As a senior with a penchant for altruism, Dick Tansey has worked hard in his retirement years to help other seniors live the best life possible.
And he does this is in myriad ways but it didn’t all start with a grand design.
“I stumbled into it, actually,” he admitted. He learned about the need that many seniors have for assistance after a relative in England experienced a fall. Trying to find a volunteer who would check on her proved enlightening. “We couldn’t find anybody. It was a real challenge.”
That led him to consider the problem right here at home.
He started by offering his services through the St. Albert 50+ Club, then called the Senior Citizens’ Centre. Now, he volunteers with Alberta Health Services both as a driver, helping to get home care clients to their medical appointments, and also as a community visitor, visiting with clients in their homes or meeting up for coffee or walks.

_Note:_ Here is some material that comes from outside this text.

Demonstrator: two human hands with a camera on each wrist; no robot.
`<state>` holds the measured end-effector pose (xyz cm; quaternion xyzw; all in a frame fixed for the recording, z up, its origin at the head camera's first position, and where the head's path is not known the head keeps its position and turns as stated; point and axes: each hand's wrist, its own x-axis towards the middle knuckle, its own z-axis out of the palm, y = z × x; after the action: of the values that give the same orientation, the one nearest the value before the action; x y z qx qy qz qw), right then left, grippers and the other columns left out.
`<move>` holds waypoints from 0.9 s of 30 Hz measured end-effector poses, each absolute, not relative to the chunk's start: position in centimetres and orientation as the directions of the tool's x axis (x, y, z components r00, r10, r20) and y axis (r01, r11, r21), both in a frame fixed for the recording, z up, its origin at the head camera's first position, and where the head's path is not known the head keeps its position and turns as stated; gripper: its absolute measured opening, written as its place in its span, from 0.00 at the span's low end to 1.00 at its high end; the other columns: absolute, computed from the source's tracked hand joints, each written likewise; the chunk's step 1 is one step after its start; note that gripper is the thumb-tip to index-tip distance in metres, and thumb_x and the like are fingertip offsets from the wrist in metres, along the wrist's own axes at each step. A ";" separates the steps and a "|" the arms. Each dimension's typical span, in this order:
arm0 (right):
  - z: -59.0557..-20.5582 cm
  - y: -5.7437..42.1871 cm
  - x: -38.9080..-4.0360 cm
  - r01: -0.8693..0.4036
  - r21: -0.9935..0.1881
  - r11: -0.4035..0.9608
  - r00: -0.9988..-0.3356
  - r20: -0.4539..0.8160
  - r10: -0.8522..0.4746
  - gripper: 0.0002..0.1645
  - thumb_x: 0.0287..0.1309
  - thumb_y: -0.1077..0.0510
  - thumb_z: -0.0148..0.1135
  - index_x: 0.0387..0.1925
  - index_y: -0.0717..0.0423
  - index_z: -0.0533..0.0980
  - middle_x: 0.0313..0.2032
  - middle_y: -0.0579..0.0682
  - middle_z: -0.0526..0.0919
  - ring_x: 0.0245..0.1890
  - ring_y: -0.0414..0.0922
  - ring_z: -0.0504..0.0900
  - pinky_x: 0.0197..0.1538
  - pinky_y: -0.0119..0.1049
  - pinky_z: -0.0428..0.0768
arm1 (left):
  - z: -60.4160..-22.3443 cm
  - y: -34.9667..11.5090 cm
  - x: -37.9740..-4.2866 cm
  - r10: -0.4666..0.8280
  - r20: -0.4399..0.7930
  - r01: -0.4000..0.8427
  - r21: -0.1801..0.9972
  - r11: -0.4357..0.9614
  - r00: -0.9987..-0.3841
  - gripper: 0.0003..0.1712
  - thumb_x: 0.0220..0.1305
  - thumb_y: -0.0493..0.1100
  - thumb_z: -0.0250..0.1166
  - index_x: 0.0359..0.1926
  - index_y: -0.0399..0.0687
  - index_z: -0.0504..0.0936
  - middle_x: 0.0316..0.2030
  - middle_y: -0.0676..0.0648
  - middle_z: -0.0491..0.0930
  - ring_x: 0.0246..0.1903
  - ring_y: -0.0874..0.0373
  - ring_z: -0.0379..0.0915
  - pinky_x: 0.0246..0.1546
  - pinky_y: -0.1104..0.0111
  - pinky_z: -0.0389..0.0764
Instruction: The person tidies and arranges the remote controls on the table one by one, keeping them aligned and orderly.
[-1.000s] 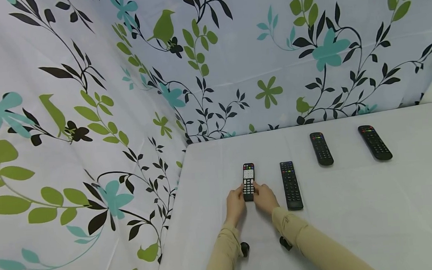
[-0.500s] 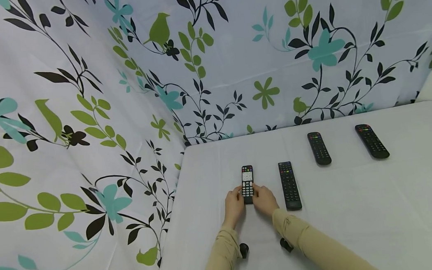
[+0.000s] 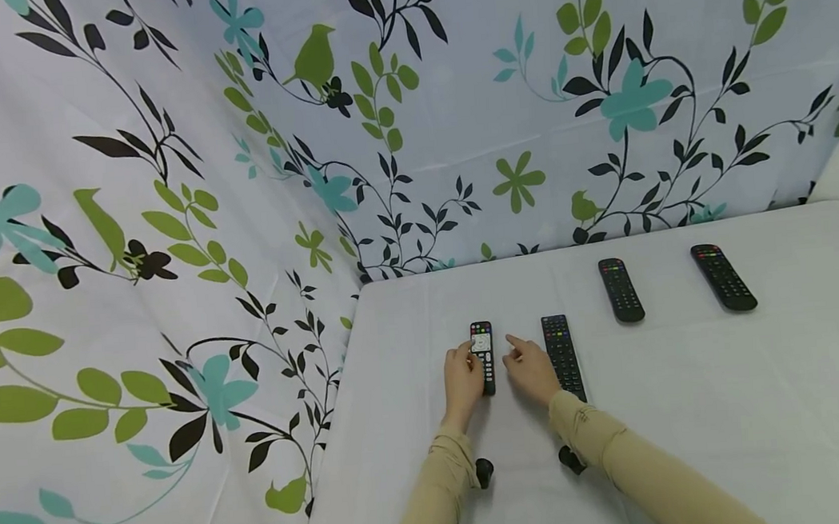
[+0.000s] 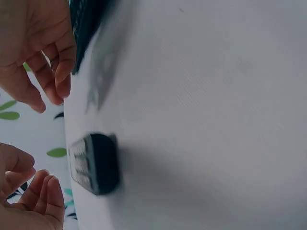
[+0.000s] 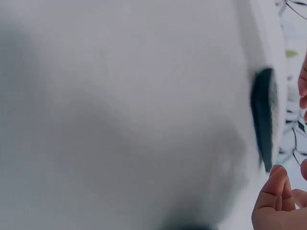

He also drives for both the residents at River Ridge seniors community on their weekly shopping trips and for the Primary Care Network’s Driver Cessation program, getting driving applicants (who have lost their driver’s licenses for medical reasons) to a 14-week support course to help learn how to cope with this major life change while learning how to stay mobile.
His other volunteer service includes work for the St. Albert Handibus Advisory Committee and the St. Albert Alliance Church. Of course, he’s best known in the community for his outspoken involvement with Seniors United Now. As the current vice-president of that province-wide organization, he advocates for a wide range of seniors’ issues.
Despite all of this community involvement, all within the last several years, Tansey admitted to being surprised at the nomination.
“[It] is an absolute honour. My goodness sakes! To even be recognized like that … that’s something.”